Methods: we identified 29,549 patients admitted with stroke between January 2003 and October 2005 in the Danish National Indicator Project (DNIP). Data on 30- and 90-day mortality were obtained from the Civil Registration System. We compared proportions of patients receiving adequate care across age groups, as measured by admission to a specialised stroke unit, administration of antiplatelet or anticoagulant therapy, examination with CT/MR scan, assessment by a physiotherapist and an occupational therapist, or assessment of nutritional risk. Further, we estimated 30- and 90-day mortality rate ratios (MRRs) across age groups, adjusted for fulfilment of quality-of-care criteria and patient characteristics.

Results: the proportion of eligible patients who received adequate care declined with age for all the examined processes.

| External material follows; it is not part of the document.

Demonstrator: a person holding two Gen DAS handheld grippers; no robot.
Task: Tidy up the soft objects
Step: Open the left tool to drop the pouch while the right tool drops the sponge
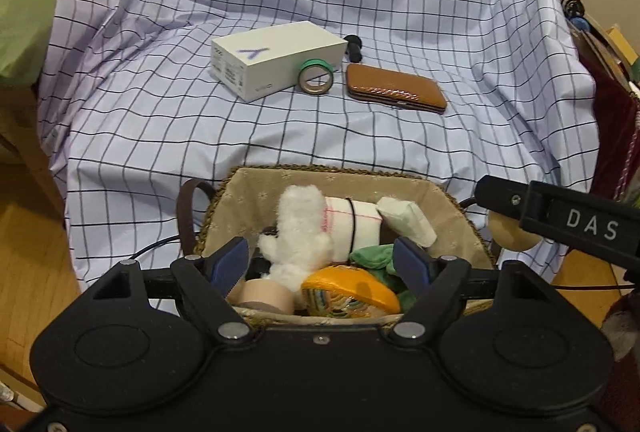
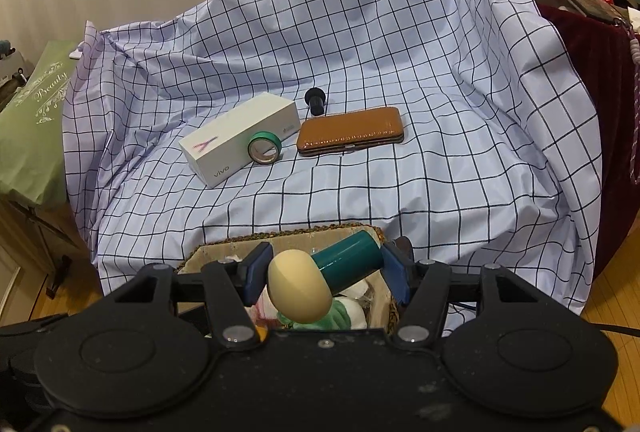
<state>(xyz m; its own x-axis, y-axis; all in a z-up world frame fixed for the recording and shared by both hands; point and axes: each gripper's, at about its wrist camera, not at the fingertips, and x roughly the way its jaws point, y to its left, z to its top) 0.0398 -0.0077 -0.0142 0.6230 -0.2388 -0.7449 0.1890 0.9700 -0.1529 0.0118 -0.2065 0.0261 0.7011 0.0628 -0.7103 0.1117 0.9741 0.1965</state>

The relative risk (RR) of receiving specific components of care ranged from 0.66 (95% confidence interval (CI): 0.60–0.73) to 0.97 (95% CI: 0.95–0.99) when comparing patients >80 years of age with patients ≤65 years of age. Although mortality increased with age, adjusting for the age-related differences in care did not alter the magnitude of the increase.

Conclusions: elderly stroke patients in Denmark receive a lower quality of care than do younger stroke patients, however, the age-related differences are modest for most examined quality-of-care criteria and do not appear to explain the higher mortality among older patients.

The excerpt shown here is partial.